The owner of an old nursing home in Hove has asked the council to drop a “planning condition” that could prevent the property’s next occupants from being able to have parking permits.

The owner, a Brighton company called 72-74 Walsingham Road, has submitted a formal application to Brighton and Hove City Council to make the change, known as a variation.

Planning permission was granted in July to turn the disused nursing home, in Walsingham Road, Hove, into a single house.

But in common with many planning applications, permission was granted on condition that “the residents of the development, other than those residents with disabilities who are blue badge holders, have no entitlement to a resident’s parking permit”.

The developer plans to convert the 10-bed nursing home – a pair of semi-detached houses until 1986 – into a six-bedroom family house.

Planning agent Simon Bareham, from the planning consultancy Lewis and Co, said that the council should allow the variation, not least because there was no waiting list for parking permits in the area.

Mr Bareham said: “There would be no net change in parking demand as a result of the variation … to allow future residents of the approved development to apply for up to two residential parking permits.

“This is because the minimum parking demand generated by the care home use would be two vehicles.”

He said that that National Planning Policy Framework required planning conditions to be kept to a minimum and imposed only where “they are necessary, relevant to planning and to the development to be permitted, enforceable, precise and reasonable in all other respects.”

Mr Bareham said that a nearby property owner had won an appeal after a similar request had been turned down.

He added that the planning condition was “neither necessary, relevant to planning, relevant to the development nor reasonable”.

Two years ago the owner was granted planning permission to turn the property into a three-bedroom maisonette and three two-bedroom flats.

But if the council lifts the parking restriction, the owner hopes to create a family home and to demolish an “unsympathetic” conservatory as part of its plans to revamp the property which is in the Sackville Gardens Conservation Area.

  1. Peter Reply

    As a private house there should be no special parking given to owners

  2. TED Reply

    There’s no special parking being requested.

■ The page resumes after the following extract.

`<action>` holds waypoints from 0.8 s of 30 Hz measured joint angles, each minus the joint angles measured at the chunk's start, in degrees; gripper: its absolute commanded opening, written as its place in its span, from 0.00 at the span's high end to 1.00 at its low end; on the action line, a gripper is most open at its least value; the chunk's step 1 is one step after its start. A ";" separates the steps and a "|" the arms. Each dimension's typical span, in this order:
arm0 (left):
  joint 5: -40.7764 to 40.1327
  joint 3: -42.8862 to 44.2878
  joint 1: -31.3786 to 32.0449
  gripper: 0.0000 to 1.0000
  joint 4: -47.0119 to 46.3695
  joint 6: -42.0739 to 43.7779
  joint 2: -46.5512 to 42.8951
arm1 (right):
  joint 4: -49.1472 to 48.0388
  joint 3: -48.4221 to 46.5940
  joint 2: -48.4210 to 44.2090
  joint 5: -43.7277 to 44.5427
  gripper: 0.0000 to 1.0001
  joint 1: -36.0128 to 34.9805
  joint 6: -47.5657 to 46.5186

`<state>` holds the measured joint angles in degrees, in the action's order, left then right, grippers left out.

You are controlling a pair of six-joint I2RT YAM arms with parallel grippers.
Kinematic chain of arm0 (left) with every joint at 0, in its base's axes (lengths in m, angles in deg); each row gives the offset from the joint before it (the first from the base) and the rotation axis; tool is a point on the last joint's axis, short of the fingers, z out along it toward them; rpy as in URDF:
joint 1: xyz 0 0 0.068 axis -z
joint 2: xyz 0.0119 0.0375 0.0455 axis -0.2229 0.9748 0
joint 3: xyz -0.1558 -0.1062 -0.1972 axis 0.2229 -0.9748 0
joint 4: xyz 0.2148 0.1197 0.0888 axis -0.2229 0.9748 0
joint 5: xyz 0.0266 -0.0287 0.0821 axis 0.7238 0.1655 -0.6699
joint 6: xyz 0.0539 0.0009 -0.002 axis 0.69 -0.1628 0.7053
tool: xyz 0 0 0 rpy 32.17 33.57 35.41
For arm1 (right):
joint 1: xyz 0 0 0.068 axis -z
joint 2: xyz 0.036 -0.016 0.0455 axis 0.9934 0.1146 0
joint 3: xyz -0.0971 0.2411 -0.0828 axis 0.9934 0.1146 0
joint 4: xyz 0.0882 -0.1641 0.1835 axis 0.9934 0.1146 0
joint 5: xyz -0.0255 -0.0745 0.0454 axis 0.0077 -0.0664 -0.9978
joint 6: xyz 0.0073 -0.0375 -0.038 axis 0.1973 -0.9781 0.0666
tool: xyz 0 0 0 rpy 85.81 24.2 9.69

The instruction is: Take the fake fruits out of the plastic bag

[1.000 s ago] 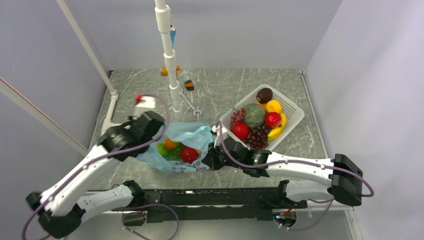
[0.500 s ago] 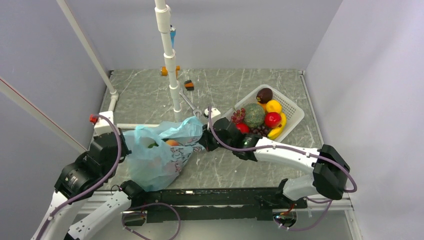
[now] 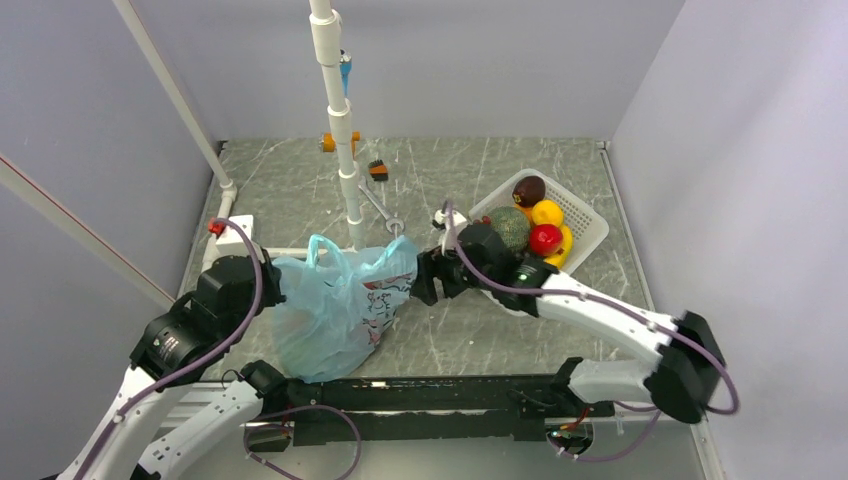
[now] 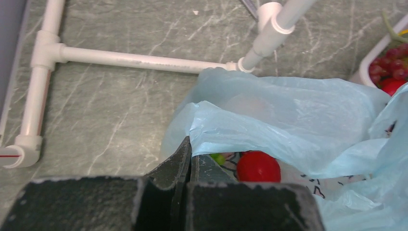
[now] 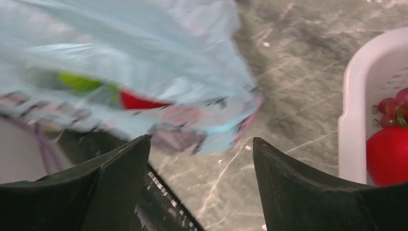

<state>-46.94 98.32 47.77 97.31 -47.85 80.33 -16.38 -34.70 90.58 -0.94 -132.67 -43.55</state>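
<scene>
The light-blue plastic bag (image 3: pixel 340 305) hangs bunched and lifted above the table's near left. My left gripper (image 3: pixel 272 288) is shut on its left rim; in the left wrist view the fingers (image 4: pixel 179 161) are pressed together on the bag's edge (image 4: pixel 288 110). Inside the mouth show a red fruit (image 4: pixel 258 166) and a sliver of a green one (image 4: pixel 217 158). My right gripper (image 3: pixel 425 280) stands open just right of the bag, with nothing between its fingers (image 5: pixel 201 140). The blurred bag (image 5: pixel 144 62) lies ahead of it, with green (image 5: pixel 79 81) and red (image 5: pixel 139 102) fruit showing through.
A white slotted basket (image 3: pixel 590 225) with purple grapes, a melon, red apples and a lemon stands to the right, behind my right arm; its wall (image 5: pixel 353 120) is close by the right fingers. A white pipe post (image 3: pixel 345 170) rises behind the bag. Small tools (image 3: pixel 377 170) lie at the back.
The left arm pulled back and raised the bag's left rim. The right gripper carried the right rim up, then opened and let go; the bag now hangs closed over the fruits.
</scene>
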 measured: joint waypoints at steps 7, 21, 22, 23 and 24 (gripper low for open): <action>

On the contrary, they are not getting the same treatment as other residents in the street.

    They’re asking to be able to apply for 2 on-street parking permits, which is proportionate for a 6-bedroomed family home, in an area where there’s no waiting list for permits.

    If other houses in the area are permitted to apply for at least 1 on-street parking permit, why should the owner of this house be penalised and not allowed to apply for any?

  3. Max Reply

    Parking permits are a snip. It would cost at least £800 p.a. to rent a commercial parking space for a single vehicle. So £130 to occupy space on a public road that’s built and maintained by the Council using public money is a bargain. I don’t understand why it’s so cheap.

    • oddtaff Reply

      If you rented a parking space presumably you would be guaranteed a designated space. If the landlord failed to provide a space they would be in breach of contact however councils routinely issue more parking permits than there are spaces. You are not comparing like with like.